Evolutionarily Imperfect Worlds
October 28, 2010 — 16:55

Author: Michael Almeida  Category: Uncategorized  Tags: , ,   Comments: 7

I want to consider a response to a Darwinian Problem of Evil . There are of course other ways to formulate the Darwinian problem. The atheological argument goes this way.
1.1 Were it true that God existed, then there would be no non-human animal suffering in any possible world.
1.2. Possibly, there is non-human animal suffering.
1.3. /:. God does not exist.
Notice that for the atheist, (1.1) is presented as a non-trivially true counterpossible. And it is assumed that MT holds for counterpossibles. It follows from (1.1) that (1.4) is true.
1.4. Were it true that God existed, then it would be true that no non-human animal in any possible world has the essential property of possibly manifesting the disposition to suffer painful mental states in some world.
But, if these are counterpossibles and genuinely non-trivial, then there is much less reason to affirm (1.4) than to affirm (1.5).
1.5. Were it true that God existed, then it would be true that some non-human animals in some possible worlds have the essential property of possibly manifesting the disposition to suffer painful mental states.
In fact, theists and atheists agree that, actual non-human animals have the essential property of possibly manifesting the disposition to suffer pain. So we should expect that it takes much less of a departure from the actual world for the consequent of (1.5) to be true than for the consequent of (1.4) to be true. Of course, it might well be that non-trivial counterpossibles have truth-conditions that make similarity to the actual world irrelevant to their assessment. But then it seems like counterpossibles, true or not, are irrelevant to philosophical argument.
To conclude the argument. If (1.5) is true, then (1.4) and (1.1) are both false, and the Darwinian Problem of Evil is unsound. It is a further advantage of this response that, if it is an essential property non-human animals to possibly manifest the disposition to suffer pain, then the existence of non-human animal suffering is compatible with the existence of God. If the property is essential, then it is impossible that God should fink or mask that disposition in every possible world. But then it is possible that God exists in evolutionaily imperfect worlds.
1.6. It is possible that God exists in evolutionarily imperfect worlds.

Comments:
  • David Warwick

    “1.4. Were it true that God existed, then it would be true that no non-human animal in any possible world has the essential property of possibly manifesting the disposition to suffer painful mental states in some world.”
    There are two questions: what the animal is capable of, and God’s course of action.
    The animal first: there are possibly worlds where animals are incapable of feeling pain … if so, whatever happens in those worlds, there’s no animal suffering. If the only goal was to minimize animal pain, this would be the most straightforward world that would achieve that aim.
    However, we live in a world where animals can feel pain.
    Pain, though, is not a necessary condition. An individual animal in our world capable of suffering pain might theoretically live a pain free life. A pampered lapdog in an Imperial court, say.
    So the question is: is there a possible world where animals might feel pain, yet events transpire that none of them ever do?
    The answer would seem to be yes – there is a possible world where a trillion coin tosses all come up heads. An atheologian would concede that a world that seems even more unlikely than that – one where every animal death happens to be painless – is possible.
    Given the possibility, the question becomes one of God’s actions.
    If the thesis is:
    1. Animals can possibly suffer pain.
    2. God exists and can influence events to at least some extent.
    3. God seeks to minimize all pain.
    Then we’d expect a world where events show some trend where events transpire in a way that minimizes animal suffering.
    We’re confident about (1), the atheologian can neatly solve the problem by discounting (2), but if we accept (2), (3) remains a problem.

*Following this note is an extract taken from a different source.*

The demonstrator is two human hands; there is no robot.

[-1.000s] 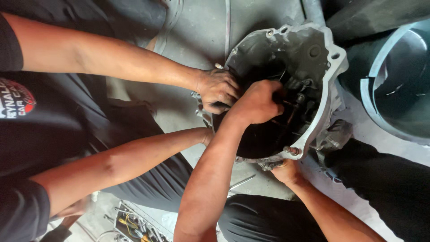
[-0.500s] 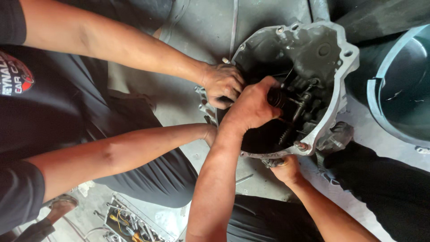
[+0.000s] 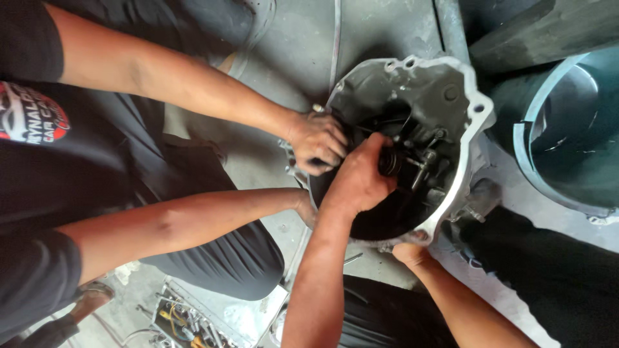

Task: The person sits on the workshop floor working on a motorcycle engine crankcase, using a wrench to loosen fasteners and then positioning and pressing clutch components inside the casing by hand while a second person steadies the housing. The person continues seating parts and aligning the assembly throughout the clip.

    October 29, 2010 — 7:37
  • David

    >>So we should expect that it takes much less of a departure from the actual world for the consequent of (1.5) to be true than for the consequent of (1.4) to be true.
    This seems right, but in trying to determine whether to accept (1.4) or (1.5), don’t you have to consider the similarity to the actual world of the consequent on the assumption that the antecedent holds, not just the consequent taken by itself?
    Compare, (a),Were it true that Martians exist, they would have contacted us; (b) Were it true that Martians exist, they would not have contacted us. It wouldn’t be reasonable to say that we have more reason to accept (b) than (a) because in possible worlds close to the actual world, Martians haven’t contacted us.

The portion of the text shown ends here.